An experienced sports podiatrist, orthopedic foot and ankle specialist, or foot and ankle physician works best alongside a physical therapist or athletic trainer. The physician identifies the problem, clears or modifies activity, and determines whether imaging or procedures are needed. The therapist builds the daily plan, progresses strength and balance, and teaches landing mechanics. A good running coach or strength coach then integrates those constraints into your training. If surgery becomes necessary, a board certified foot and ankle surgeon or a certified podiatric surgeon will explain options and timelines. Minimally invasive techniques help certain cases, but only when appropriate. What matters is matching the intervention to your sport, goals, and tissue status.
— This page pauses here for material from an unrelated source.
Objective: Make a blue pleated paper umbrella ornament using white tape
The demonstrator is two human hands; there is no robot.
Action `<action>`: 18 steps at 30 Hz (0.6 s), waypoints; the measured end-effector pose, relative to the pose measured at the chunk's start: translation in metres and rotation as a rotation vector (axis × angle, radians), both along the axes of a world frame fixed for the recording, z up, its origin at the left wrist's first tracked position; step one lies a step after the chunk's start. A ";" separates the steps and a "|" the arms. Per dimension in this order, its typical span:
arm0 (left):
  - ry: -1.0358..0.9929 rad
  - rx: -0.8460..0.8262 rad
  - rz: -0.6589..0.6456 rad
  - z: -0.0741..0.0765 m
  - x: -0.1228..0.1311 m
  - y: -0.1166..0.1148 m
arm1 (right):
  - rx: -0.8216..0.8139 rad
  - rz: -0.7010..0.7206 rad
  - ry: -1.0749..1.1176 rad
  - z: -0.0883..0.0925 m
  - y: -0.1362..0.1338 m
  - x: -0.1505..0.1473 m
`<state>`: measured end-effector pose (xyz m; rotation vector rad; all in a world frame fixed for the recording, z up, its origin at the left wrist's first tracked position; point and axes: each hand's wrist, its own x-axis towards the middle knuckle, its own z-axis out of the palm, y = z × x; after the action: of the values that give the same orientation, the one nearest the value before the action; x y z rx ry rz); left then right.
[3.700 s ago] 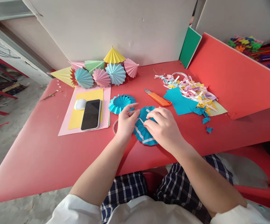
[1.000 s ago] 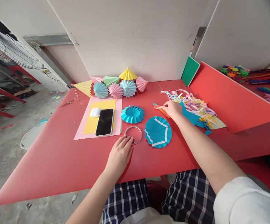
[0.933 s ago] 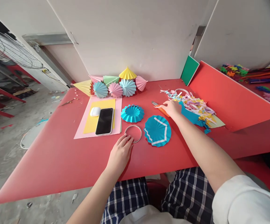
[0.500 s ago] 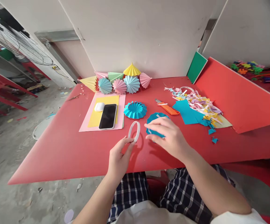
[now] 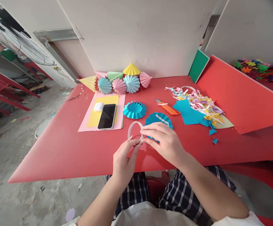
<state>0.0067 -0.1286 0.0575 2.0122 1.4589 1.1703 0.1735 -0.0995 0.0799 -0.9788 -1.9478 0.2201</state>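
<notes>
Partly, in the head view, the right hand (image 5: 166, 142) hides the round pleated blue paper disc (image 5: 150, 119) beyond its fingers. The narrow white ring-shaped tape roll (image 5: 129, 131) sits between both hands' fingertips: the left hand (image 5: 123, 158) pinches its lower edge; the right's slightly parted fingers meet its right edge, their grip unclear. It stands tilted up on edge, opening toward the person, longer axis up-down.

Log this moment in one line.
left hand: holds tape roll | right hand: at tape roll's edge | orange cutter: on red table
</notes>
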 end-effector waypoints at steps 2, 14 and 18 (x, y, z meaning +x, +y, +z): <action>0.048 0.013 -0.011 0.002 0.001 0.001 | -0.018 -0.007 0.018 -0.001 0.001 0.001; 0.213 0.287 -0.249 0.018 0.005 0.030 | -0.186 -0.065 0.211 0.014 0.018 0.029; 0.271 0.304 -0.243 0.060 0.030 0.088 | -0.242 -0.191 0.310 0.036 0.057 0.058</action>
<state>0.0368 -0.0411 0.1178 2.5576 1.1587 1.1013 0.2311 -0.0424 0.1158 -1.2033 -1.5596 0.4777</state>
A practical path for the next four weeks

Week 1, perform the warm-up sequence before every workout, reduce lateral impact by 25 percent if you have a sprain history, and add single-leg calf raises and short-foot drills three days. Week 2, layer in balance progressions and controlled lateral bounds, and check your shoes for wear or mismatched purpose. Week 3, increase calf strength intensity by adding external load and start deceleration practice twice weekly. Week 4, reassess ankle motion with the knee-to-wall test. If you are still shy of 4 inches or feel persistent pain above 3 out of 10, book an appointment with a foot and ankle medical specialist for a focused evaluation.

If you already have chronic symptoms, look for a clinic with both a foot and ankle expert and access to therapy in the same setting. You will get a coordinated plan rather than fragmented advice. For recurrent instability, consider an ankle instability specialist assessment. For complex or long-standing cases, a foot and ankle orthopedist or lower extremity surgeon may bring additional surgical or imaging perspectives.

The bottom line for durable ankles

Protecting your ankles is not about bubble-wrapping them. It is about making them strong, quick, and smart enough to handle your sport. That comes from consistent warm-ups, smart shoe choices, measured progressions, targeted strength, and balance work. Most importantly, it comes from paying attention early when your ankles talk to you. When you need help, a knowledgeable foot specialist or ankle specialist will guide you, keep you training where safe, and map the shortest route back to full speed.

If your ankles have been the weak link, start with the checklist above for the next month. If that does not change your story, bring in a sports podiatrist or an orthopedic foot surgeon who understands your sport. You deserve ankles you do not have to think about, even when your training is anything but easy.